**Required action:** For the material that follows, tally the lines holding "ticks" and give the total alone.

**Stored data:**
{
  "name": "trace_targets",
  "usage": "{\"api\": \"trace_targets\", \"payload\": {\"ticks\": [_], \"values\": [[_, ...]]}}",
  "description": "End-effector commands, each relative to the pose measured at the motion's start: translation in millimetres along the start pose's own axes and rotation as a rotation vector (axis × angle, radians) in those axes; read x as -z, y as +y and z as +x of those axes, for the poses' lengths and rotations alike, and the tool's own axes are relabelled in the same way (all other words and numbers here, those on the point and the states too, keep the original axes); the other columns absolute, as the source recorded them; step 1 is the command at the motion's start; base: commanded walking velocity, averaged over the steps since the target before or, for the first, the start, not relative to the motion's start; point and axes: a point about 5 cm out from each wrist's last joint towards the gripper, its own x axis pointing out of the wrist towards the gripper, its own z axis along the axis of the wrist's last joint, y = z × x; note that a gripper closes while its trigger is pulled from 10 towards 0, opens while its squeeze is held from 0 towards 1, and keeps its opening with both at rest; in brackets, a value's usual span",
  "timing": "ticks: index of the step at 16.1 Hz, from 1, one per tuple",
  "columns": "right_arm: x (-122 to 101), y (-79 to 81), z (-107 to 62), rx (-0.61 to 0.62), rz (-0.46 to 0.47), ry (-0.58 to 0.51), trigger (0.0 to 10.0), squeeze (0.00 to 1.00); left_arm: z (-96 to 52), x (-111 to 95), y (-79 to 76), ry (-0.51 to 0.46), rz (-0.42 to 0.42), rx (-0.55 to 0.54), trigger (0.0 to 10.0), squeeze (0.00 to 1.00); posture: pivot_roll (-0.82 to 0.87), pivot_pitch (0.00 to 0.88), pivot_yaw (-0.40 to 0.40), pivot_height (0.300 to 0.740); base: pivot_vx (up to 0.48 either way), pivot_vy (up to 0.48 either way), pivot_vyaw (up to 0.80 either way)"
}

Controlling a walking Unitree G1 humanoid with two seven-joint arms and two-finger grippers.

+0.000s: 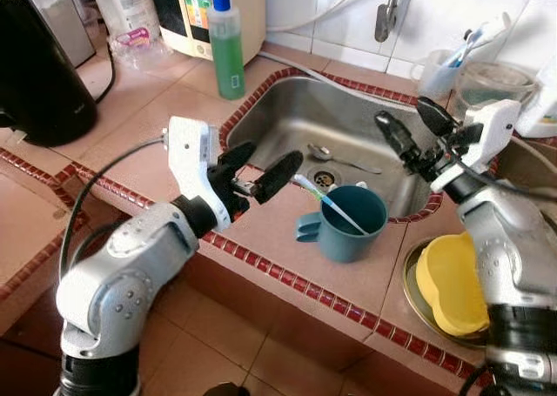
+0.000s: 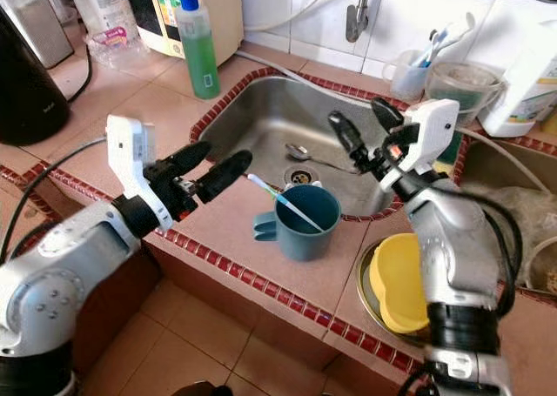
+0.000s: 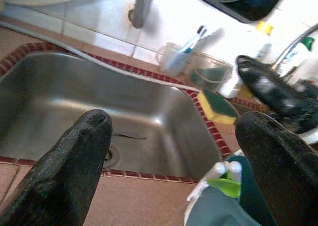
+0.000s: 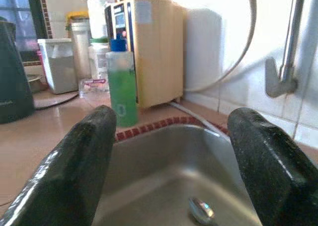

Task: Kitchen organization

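Left gripper (image 1: 265,171) hovers wide open and empty, just left of the teal cup (image 1: 350,224) on the near counter edge. Toothbrush (image 1: 329,203) inside looks light and slippery; take the stiff rim. Right gripper (image 1: 411,133) gapes empty over the sink (image 1: 287,117).

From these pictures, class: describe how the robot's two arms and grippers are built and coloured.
Both arms are silver, rounded metal with black joint rings. Each wrist carries a white boxy housing. The left gripper and right gripper each have two long, matt black tapered fingers. A black cable loops along each arm.
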Motion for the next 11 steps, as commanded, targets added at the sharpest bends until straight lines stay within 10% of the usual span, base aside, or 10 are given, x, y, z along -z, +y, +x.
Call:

**Solution:** 2